**INSTRUCTIONS FOR THE TASK:**
Which lines run from the line with "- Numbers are" through the line with "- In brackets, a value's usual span" in the entries below? Print them exactly, both ends included, and nothing more.

**INFORMATION PROVIDED:**

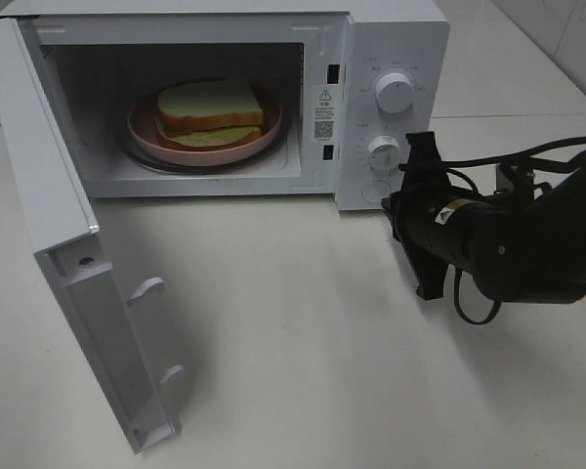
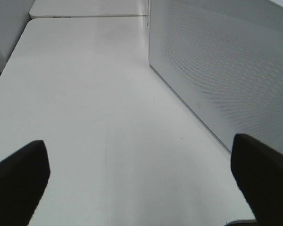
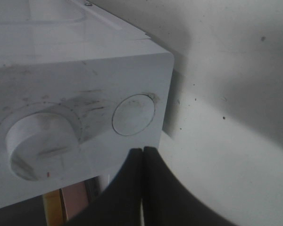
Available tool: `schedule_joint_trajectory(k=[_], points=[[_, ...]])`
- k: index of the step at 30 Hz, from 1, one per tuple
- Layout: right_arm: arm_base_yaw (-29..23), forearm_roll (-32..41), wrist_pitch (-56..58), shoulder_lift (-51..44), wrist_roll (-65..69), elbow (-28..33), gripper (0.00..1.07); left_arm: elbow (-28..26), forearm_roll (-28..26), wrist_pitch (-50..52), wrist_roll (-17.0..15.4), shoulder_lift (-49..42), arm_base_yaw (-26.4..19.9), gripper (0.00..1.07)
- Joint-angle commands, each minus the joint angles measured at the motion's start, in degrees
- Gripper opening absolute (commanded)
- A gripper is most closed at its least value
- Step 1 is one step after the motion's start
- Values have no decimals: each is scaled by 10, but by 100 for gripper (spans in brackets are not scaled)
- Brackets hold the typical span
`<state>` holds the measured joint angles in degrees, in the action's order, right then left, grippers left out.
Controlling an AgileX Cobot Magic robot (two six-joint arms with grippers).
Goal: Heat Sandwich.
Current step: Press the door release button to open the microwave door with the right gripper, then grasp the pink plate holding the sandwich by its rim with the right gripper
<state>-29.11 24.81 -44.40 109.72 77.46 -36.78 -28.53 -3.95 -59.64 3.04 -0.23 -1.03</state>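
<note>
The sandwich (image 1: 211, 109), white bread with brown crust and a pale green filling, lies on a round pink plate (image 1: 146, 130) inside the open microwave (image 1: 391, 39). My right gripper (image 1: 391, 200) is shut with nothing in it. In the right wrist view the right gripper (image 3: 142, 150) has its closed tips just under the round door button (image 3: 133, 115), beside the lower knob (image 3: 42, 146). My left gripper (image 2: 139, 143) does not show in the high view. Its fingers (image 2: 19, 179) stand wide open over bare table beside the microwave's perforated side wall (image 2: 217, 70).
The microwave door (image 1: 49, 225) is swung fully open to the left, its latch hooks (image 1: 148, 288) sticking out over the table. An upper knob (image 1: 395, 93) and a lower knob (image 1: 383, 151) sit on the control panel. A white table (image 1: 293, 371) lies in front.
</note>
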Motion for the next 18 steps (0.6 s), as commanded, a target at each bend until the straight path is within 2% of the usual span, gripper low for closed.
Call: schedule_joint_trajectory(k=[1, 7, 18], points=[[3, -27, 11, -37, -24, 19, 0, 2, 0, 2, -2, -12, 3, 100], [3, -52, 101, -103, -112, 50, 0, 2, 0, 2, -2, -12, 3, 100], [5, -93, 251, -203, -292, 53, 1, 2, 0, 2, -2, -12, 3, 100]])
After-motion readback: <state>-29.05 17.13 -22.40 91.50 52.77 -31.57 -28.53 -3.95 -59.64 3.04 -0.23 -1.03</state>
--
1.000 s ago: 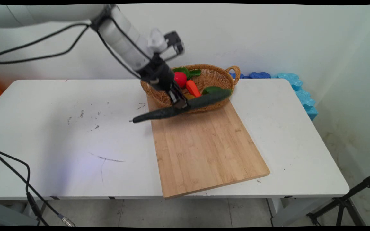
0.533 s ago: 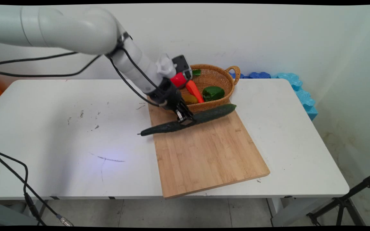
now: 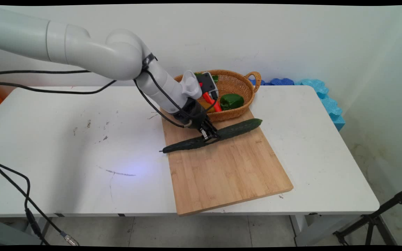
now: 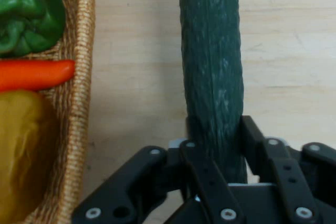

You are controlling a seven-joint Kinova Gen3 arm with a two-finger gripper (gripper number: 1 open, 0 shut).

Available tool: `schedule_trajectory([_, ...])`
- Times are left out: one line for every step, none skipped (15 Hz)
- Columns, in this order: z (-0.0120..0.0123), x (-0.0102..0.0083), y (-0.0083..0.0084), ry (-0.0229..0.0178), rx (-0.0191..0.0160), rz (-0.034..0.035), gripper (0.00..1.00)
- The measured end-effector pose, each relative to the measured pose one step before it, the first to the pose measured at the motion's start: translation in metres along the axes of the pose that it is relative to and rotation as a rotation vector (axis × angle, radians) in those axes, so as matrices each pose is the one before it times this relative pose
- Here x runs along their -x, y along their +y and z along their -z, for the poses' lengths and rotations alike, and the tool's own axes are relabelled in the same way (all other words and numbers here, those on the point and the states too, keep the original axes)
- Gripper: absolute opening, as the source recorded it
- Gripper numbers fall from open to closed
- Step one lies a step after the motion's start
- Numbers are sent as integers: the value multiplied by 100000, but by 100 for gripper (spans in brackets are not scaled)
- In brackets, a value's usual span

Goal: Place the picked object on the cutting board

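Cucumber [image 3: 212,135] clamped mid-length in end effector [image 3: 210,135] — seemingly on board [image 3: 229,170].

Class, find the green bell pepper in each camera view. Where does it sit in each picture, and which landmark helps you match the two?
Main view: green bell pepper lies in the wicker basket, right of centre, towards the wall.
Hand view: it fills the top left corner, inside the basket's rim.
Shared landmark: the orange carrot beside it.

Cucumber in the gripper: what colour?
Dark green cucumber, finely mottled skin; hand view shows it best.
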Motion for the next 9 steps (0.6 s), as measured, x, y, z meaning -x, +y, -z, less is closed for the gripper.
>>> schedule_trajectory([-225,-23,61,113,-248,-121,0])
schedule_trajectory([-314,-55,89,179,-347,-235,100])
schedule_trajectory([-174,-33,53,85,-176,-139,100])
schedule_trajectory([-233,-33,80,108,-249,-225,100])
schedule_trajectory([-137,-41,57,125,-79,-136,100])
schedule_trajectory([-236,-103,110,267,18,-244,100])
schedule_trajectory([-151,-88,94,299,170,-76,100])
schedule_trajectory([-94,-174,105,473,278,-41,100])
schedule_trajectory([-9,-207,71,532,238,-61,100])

**REPLY:**
- Numbers are sent as integers: the value multiplied by 100000, but by 100 for gripper (spans in brackets are not scaled)
- In brackets, a value's usual span

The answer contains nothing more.